━━━ COLLECTED MATERIAL ━━━

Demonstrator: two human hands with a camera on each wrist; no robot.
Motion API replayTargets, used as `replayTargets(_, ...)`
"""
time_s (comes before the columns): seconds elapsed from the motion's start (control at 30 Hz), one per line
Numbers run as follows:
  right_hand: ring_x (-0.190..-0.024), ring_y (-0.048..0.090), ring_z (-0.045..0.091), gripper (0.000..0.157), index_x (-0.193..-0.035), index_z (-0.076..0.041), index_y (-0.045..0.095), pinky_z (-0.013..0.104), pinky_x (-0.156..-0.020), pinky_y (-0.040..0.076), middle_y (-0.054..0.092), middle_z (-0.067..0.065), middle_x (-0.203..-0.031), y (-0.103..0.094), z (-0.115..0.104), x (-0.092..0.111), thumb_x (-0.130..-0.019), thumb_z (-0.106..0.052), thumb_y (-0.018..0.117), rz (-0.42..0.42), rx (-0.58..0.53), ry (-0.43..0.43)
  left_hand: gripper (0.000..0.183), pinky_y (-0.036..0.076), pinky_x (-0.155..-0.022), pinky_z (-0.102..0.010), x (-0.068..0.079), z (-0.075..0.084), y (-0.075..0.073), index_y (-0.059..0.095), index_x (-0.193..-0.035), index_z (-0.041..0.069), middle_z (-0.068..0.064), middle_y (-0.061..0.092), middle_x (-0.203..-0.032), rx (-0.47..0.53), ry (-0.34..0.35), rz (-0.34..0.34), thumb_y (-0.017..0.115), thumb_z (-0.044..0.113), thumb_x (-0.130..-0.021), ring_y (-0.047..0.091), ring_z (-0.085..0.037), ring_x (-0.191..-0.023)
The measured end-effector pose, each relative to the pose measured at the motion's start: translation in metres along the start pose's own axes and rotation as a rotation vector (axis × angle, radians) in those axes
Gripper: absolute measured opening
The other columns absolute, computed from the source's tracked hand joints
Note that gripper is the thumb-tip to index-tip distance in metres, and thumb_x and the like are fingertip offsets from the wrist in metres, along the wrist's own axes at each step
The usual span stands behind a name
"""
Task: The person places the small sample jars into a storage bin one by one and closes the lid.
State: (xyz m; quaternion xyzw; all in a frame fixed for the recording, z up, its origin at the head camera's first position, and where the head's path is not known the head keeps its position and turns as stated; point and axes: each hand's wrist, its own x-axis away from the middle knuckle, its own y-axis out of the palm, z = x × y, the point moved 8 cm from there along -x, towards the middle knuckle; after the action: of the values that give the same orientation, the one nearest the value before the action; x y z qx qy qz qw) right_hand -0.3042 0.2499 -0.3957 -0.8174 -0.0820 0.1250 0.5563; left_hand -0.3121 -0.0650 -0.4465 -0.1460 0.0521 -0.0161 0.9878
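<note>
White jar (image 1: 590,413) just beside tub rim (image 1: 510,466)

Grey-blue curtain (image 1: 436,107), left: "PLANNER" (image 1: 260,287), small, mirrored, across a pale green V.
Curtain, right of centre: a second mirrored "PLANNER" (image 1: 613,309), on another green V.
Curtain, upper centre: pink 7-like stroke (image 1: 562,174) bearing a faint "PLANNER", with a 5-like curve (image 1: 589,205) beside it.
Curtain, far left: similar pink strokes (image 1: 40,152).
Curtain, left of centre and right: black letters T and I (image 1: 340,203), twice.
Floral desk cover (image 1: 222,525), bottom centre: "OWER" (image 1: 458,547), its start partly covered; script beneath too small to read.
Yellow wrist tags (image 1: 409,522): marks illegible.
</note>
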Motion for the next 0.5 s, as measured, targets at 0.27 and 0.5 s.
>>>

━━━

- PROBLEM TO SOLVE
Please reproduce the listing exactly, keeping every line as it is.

- FINAL ANSWER
Demonstrator: two human hands with a camera on each wrist; no robot.
Motion API replayTargets, used as `replayTargets(_, ...)`
"""
time_s (comes before the columns): seconds elapsed from the motion's start (control at 30 Hz), one per line
Numbers run as follows:
  right_hand: ring_x (-0.190..-0.024), ring_y (-0.048..0.090), ring_z (-0.045..0.091), gripper (0.000..0.157), index_x (-0.193..-0.035), index_z (-0.076..0.041), index_y (-0.045..0.095), pinky_z (-0.013..0.104), pinky_x (-0.156..-0.020), pinky_y (-0.040..0.076), middle_y (-0.054..0.092), middle_z (-0.067..0.065), middle_x (-0.203..-0.031), y (-0.103..0.094), z (-0.115..0.104), x (-0.092..0.111), thumb_x (-0.130..-0.019), thumb_z (-0.106..0.052), thumb_y (-0.018..0.117), rz (-0.42..0.42), rx (-0.58..0.53), ry (-0.43..0.43)
  left_hand: gripper (0.000..0.183), pinky_y (-0.036..0.076), pinky_x (-0.155..-0.022), pinky_z (-0.102..0.010), x (-0.068..0.079), z (-0.075..0.084), y (-0.075..0.073), index_y (-0.059..0.095), index_x (-0.193..-0.035), index_z (-0.041..0.069), middle_z (-0.068..0.064), middle_y (-0.061..0.092), middle_x (-0.203..-0.032), rx (-0.47..0.53), ry (-0.34..0.35), rz (-0.34..0.34), thumb_y (-0.017..0.115), thumb_z (-0.044..0.113), thumb_x (-0.130..-0.021), ring_y (-0.047..0.091), ring_z (-0.085..0.037), ring_x (-0.191..-0.023)
The measured end-effector pose, each relative to the pose measured at the motion's start: translation in metres along the start pose's own axes and rotation as a rotation vector (axis × angle, radians) in those axes
Gripper: absolute measured opening
The other columns absolute, computed from the source's tracked hand joints
Note that gripper is the thumb-tip to index-tip distance in metres, and thumb_x and the like are fingertip offsets from the wrist in metres, along the wrist's own axes at each step
The usual span stands behind a name
"""
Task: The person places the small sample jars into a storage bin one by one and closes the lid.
State: (xyz m; quaternion xyzw; all in a frame fixed for the recording, z up, its origin at the head camera's first position, and where the head's path is not known the head keeps its position and turns as stated; point and axes: each hand's wrist, its own x-axis away from the middle knuckle, its own y-axis out of the palm, z = x × y, the point moved 8 cm from there along -x, towards the middle knuckle; after the action: of the values that give the same orientation, the one nearest the value before the action; x y z qx qy qz qw) right_hand -0.3042 0.2499 -0.3957 -0.8174 -0.0820 0.1250 0.5563; left_hand -0.3121 -0.0650 -0.4465 -0.1460 0.0521 -0.0161 0.9878
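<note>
White jar (image 1: 590,413) just beside tub rim (image 1: 510,466)

Grey-blue curtain (image 1: 436,107), left: "PLANNER" (image 1: 260,287), small, mirrored, across a pale green V.
Curtain, right of centre: a second mirrored "PLANNER" (image 1: 613,309), on another green V.
Curtain, upper centre: pink 7-like stroke (image 1: 562,174) bearing a faint "PLANNER", with a 5-like curve (image 1: 589,205) beside it.
Curtain, far left: similar pink strokes (image 1: 40,152).
Curtain, left of centre and right: black letters T and I (image 1: 340,203), twice.
Floral desk cover (image 1: 222,525), bottom centre: "OWER" (image 1: 458,547), its start partly covered; script beneath too small to read.
Yellow wrist tags (image 1: 409,522): marks illegible.
</note>
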Motion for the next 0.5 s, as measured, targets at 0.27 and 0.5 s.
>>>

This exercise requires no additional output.